PROJECT ABSTRACT Although hydrogel-based materials constitute a multibillion-dollar market, commercial applications for drug delivery and regenerative medicine are extremely limited. Hydrogels have garnered intense interest as extracellular matrix (ECM) mimics due to their tailorable permeability, mechanics, and degradability, yet their clinical use in this area largely depends on biological materials such as proteins. Although some success has been met with naturally-derived ECM, these naturally derived materials are often limited by long regulatory approval timelines due to the potential to react with other biologics. Synthetic materials are therefore attractive due to their known chemical compositions, but the challenge with their use lies in the lack of complexity as compared to biological systems, which translates to a lack of efficacy in the clinic. Hence, the goal of this proposal, and of our research lab, is to expand the toolbox for building complexity and functionality into synthetic hydrogel biomaterials by using dynamic chemistries and monomer sequence-based strategies. This strategy takes much inspiration from nature, as the structure and function of biological polymers arise from the precise placement of their amino acids or nucleotides. In addition, cells are able to remodel and reconfigure the natural ECM over time. Both of these characteristics have proven difficult to engineer into synthetic networks. Hence, our goals over the next five years are to 1) develop hydrogels with reversible crosslinks to quantitatively design reconfigurable matrices, 2) develop synthetic sequence-controlled linkers to control hydrogel properties (e.g., mechanics, degradation, activity) using polypeptoids, and 3) combine these approaches to develop self-assembled constructs for tissue engineering. We believe our goals will be useful for broad applications in regenerative medicine, therapeutic delivery, and preclinical models of tissue for drug development. In addition, we anticipate that the potential to alter current modes of thinking in hydrogel and biomaterial design is high, and that our work will shed insight to the biological processes underlying cell-matrix interactions. For these reasons, this work is well suited for the R35 Maximizing Investigators' Research Award for Early Stage Investigators.

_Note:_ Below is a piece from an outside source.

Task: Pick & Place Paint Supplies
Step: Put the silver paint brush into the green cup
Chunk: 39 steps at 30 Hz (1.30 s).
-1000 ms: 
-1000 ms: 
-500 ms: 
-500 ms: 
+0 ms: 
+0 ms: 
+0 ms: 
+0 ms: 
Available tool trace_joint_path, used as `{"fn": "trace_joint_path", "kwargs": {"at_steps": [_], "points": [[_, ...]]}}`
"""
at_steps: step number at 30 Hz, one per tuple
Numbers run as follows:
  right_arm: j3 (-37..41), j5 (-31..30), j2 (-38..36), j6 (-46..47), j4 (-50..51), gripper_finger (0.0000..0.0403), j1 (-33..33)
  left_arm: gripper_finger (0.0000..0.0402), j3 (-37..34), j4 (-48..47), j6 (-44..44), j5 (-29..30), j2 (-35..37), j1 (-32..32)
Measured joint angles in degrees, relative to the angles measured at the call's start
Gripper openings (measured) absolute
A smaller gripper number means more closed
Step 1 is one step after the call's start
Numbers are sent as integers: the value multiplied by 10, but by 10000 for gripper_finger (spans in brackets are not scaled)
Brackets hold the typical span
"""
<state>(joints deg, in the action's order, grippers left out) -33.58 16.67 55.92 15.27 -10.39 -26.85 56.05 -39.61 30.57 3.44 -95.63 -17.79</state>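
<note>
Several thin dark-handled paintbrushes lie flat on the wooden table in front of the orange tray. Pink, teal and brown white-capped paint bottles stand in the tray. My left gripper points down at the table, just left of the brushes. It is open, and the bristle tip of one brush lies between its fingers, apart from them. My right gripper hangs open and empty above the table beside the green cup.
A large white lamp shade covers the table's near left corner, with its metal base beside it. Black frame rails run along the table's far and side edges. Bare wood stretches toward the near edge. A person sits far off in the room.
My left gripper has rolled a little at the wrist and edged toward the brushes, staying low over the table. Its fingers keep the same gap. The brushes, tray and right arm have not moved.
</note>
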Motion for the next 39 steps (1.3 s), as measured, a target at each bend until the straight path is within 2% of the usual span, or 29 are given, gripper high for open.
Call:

项目摘要尽管基于水凝胶的材料构成了数十亿美元的市场，但药物的商业应用仍然是一个挑战。交付和再生医学是非常有限的。水凝胶已经引起了强烈的兴趣，细胞外基质（ECM）模拟物由于其可定制的渗透性、力学和降解性，但其该领域的临床应用很大程度上依赖于生物材料如蛋白质。虽然取得了一些成功，由于这些天然来源的材料与天然来源的ECM接触，因此这些天然来源的材料通常受到长期监管的限制。由于可能与其他生物制剂发生反应，批准时间表。合成材料因此具有吸引力由于其已知的化学成分，但其使用的挑战在于缺乏复杂性，与生物系统相比，这意味着在临床上缺乏疗效。因此，这一目标我们的研究实验室的建议是将工具箱扩展到构建复杂性和功能，通过使用动态化学和基于单体序列的合成水凝胶生物材料战略布局这种策略从自然界中获得了很多灵感，如生物聚合物的结构和功能它们的氨基酸或核苷酸的精确位置。此外，细胞能够重塑，随着时间的推移重新配置自然ECM。这两个特性都被证明是很难工程化的合成网络因此，我们未来五年的目标是：1）开发具有可逆性的水凝胶，交联来定量设计可重构矩阵，2）开发合成的序列控制的接头，控制水凝胶性质（例如，力学、降解、活性），和3）将这些联合收割机开发用于组织工程的自组装结构的方法。我们相信我们的目标将有助于广泛应用于再生医学、治疗递送和药物组织的临床前模型发展此外，我们预计，改变目前水凝胶思维模式的潜力，生物材料的设计是高，我们的工作将揭示生物过程的细胞基质交互.由于这些原因，这项工作非常适合R35最大化研究者研究奖早期调查员。